Directions for this task: When a line of the records below contains the string "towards", copy that whole line.
Extracted entries START
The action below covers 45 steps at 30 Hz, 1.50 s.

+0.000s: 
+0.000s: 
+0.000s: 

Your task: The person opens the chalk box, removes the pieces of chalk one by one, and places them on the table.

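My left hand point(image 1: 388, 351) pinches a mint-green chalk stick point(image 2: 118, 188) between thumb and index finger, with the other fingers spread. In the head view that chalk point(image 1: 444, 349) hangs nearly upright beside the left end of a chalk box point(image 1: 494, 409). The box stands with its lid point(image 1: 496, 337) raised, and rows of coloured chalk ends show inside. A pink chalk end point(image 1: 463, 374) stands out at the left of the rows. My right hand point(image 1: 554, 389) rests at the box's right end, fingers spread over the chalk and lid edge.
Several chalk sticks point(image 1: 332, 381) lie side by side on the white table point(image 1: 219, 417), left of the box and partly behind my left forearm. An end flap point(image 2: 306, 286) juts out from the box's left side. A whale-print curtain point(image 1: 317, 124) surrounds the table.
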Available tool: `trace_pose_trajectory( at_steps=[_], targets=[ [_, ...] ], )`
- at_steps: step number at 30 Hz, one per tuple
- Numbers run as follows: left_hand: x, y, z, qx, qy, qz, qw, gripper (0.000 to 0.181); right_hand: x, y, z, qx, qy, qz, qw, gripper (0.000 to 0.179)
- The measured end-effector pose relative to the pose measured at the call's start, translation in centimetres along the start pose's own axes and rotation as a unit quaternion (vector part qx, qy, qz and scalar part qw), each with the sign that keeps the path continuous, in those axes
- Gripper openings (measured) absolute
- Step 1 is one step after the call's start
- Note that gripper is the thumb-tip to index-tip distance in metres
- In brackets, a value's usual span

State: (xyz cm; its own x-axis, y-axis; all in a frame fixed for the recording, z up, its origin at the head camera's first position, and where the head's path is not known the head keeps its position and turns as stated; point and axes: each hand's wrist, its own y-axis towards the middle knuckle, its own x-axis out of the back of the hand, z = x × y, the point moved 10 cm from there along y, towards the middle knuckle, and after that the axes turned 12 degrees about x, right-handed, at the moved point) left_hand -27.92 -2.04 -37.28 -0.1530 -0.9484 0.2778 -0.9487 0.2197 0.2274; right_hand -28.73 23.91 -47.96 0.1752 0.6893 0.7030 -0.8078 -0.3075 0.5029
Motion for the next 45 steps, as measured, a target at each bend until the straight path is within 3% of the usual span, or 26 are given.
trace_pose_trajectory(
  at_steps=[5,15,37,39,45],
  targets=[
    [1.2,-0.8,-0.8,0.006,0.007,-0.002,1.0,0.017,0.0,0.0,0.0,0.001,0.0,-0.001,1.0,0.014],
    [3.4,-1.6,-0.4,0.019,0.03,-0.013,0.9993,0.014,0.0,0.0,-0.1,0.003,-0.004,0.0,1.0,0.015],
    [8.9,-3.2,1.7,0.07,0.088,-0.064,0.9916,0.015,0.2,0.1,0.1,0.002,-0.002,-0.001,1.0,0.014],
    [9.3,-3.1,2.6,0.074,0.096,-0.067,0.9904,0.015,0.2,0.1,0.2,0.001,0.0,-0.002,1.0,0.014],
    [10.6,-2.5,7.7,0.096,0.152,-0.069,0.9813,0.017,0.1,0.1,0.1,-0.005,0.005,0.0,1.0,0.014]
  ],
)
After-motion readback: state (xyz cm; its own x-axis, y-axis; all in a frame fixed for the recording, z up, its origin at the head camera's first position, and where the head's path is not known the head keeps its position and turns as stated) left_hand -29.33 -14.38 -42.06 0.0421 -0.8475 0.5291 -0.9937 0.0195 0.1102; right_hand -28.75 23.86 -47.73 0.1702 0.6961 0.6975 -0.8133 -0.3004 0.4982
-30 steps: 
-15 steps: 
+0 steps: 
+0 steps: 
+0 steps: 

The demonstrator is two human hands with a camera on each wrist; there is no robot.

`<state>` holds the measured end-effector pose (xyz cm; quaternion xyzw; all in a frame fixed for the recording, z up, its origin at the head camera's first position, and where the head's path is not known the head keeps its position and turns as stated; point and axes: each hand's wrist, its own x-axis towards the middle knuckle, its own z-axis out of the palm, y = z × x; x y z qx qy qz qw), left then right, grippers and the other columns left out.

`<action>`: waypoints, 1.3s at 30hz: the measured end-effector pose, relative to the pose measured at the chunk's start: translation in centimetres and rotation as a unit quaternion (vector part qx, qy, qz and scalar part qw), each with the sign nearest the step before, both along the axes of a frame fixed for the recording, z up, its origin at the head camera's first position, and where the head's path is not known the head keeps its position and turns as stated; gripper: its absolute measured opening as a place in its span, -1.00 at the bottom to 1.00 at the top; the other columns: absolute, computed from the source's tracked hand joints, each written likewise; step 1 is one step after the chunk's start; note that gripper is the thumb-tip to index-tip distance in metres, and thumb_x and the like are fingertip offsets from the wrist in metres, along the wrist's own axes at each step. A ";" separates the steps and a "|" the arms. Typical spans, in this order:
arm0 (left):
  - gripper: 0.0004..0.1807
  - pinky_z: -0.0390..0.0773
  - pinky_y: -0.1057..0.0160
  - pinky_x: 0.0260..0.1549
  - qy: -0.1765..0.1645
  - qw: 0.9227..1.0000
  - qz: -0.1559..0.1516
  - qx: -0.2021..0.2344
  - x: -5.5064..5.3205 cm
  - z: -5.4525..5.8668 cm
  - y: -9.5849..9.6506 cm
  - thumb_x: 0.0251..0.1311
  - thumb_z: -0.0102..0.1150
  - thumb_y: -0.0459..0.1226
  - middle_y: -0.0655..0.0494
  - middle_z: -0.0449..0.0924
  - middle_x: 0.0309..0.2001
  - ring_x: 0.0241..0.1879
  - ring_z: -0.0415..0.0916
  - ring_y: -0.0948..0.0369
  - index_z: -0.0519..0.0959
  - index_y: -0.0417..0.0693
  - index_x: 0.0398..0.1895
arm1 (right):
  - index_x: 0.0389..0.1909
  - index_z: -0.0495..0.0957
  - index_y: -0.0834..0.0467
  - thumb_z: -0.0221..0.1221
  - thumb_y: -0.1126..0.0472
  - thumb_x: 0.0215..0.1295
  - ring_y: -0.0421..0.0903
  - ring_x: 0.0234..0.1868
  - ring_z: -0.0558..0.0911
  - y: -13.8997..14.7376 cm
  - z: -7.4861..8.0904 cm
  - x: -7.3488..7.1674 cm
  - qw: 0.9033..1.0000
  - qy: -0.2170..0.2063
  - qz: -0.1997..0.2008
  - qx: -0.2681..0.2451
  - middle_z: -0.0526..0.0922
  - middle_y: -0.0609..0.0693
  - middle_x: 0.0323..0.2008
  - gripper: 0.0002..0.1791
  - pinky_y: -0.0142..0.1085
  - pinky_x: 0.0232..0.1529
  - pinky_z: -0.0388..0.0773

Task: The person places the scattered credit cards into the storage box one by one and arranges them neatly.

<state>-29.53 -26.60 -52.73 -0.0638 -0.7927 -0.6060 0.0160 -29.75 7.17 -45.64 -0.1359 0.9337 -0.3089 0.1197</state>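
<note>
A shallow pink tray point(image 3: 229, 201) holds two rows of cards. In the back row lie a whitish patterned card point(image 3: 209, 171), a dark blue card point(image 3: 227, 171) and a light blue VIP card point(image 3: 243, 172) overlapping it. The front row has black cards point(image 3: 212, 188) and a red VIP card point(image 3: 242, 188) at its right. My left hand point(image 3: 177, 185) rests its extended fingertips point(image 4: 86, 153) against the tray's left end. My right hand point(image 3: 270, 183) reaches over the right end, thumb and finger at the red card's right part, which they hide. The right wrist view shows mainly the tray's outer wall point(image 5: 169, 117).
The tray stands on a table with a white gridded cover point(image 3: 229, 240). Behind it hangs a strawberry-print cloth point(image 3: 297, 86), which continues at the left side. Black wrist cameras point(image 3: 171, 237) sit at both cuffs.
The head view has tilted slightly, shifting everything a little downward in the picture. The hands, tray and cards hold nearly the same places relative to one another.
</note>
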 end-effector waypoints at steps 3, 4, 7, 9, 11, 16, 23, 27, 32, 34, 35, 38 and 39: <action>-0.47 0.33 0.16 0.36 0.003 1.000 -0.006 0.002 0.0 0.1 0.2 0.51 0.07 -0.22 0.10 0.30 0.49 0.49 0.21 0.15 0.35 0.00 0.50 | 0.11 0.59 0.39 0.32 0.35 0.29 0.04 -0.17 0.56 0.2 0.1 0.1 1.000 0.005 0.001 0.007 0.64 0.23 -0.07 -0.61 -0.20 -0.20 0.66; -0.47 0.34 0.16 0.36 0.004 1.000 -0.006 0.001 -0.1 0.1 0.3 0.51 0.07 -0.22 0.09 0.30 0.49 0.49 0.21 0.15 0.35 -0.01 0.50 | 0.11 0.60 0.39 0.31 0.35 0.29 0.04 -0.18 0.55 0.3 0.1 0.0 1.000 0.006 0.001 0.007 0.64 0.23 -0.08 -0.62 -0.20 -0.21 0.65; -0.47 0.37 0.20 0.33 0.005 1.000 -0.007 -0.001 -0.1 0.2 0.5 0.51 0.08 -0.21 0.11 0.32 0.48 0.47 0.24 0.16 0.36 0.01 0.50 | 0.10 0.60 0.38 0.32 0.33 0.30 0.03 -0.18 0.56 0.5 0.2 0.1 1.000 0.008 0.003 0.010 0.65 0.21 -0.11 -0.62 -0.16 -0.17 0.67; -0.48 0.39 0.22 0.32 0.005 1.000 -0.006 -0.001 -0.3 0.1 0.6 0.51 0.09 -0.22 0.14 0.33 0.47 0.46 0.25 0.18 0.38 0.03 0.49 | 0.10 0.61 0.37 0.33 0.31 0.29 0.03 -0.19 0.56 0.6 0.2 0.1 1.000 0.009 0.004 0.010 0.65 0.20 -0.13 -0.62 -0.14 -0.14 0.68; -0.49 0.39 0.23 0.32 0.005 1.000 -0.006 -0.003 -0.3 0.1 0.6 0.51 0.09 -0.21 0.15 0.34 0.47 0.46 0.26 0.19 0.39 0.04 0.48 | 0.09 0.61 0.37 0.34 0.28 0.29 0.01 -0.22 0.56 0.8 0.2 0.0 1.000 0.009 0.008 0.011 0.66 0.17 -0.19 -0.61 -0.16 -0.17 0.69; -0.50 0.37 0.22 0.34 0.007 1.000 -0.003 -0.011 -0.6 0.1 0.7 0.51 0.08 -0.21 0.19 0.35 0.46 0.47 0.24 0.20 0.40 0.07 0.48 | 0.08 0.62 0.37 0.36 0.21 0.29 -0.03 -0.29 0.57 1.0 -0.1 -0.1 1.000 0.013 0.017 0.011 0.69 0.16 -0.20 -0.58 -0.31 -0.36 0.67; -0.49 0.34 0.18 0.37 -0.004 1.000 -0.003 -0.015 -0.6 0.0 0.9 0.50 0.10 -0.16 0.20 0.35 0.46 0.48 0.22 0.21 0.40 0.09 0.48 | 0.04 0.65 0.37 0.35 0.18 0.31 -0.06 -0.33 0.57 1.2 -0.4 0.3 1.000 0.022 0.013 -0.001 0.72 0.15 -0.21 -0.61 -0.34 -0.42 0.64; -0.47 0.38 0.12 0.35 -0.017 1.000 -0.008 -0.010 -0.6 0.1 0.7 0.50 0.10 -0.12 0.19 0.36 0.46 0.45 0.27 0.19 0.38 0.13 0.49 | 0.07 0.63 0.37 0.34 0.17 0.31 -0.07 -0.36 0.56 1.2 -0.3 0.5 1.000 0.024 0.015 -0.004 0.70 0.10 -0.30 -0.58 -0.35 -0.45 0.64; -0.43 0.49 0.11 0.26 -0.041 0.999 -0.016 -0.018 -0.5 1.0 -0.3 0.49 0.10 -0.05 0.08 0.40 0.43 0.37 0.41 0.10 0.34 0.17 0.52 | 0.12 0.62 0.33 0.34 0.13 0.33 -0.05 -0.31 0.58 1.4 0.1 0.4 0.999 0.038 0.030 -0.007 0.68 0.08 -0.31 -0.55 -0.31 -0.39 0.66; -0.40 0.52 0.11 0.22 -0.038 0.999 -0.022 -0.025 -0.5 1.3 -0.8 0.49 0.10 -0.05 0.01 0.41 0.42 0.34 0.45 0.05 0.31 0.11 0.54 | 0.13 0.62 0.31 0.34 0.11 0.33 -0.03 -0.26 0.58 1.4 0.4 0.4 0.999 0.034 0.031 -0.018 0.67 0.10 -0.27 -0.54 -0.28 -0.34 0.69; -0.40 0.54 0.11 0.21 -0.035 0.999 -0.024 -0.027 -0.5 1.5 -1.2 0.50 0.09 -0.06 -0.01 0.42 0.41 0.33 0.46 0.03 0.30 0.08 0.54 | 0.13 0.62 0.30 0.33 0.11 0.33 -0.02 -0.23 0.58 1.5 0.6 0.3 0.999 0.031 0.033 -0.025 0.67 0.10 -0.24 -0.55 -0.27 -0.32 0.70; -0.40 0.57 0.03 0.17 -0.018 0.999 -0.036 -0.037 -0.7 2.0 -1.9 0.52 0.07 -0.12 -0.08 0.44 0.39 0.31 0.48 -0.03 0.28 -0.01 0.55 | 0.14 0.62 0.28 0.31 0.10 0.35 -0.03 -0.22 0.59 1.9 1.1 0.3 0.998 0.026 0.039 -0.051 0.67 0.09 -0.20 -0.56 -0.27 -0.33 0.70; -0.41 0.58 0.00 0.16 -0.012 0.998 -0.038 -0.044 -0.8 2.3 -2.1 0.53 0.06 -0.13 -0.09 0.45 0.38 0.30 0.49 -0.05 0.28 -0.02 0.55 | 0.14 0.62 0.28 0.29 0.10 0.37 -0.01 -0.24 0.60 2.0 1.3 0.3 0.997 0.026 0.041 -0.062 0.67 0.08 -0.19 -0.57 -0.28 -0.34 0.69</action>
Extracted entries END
Response area:
State: (xyz cm; its own x-axis, y-axis; all in a frame fixed for the recording, z up, its origin at the head camera's first position, and where the head's path is not known the head keeps its position and turns as stated; point and axes: each hand's wrist, its own y-axis towards the middle knuckle, its own x-axis out of the back of the hand, z = x × y, the point moved 10 cm from there along y, towards the middle knuckle, and after that the axes turned 12 degrees about x, right-handed, at the moved point) left_hand -27.92 -2.04 -37.28 -0.1530 -0.9484 0.2778 -0.9487 0.2197 0.2274; right_hand -28.73 23.91 -47.96 0.1752 0.6893 0.7030 -0.8078 -0.3075 0.5029
`<state>` holds the measured end-effector pose (xyz cm; quaternion xyzw; all in a frame fixed for the recording, z up, its origin at the head camera's first position, and where the head's path is not known the head keeps its position and turns as stated; point and axes: each hand's wrist, its own x-axis towards the middle knuckle, its own z-axis out of the palm, y = z × x; x y z qx qy qz qw), left then right, grippers and the other columns left out.

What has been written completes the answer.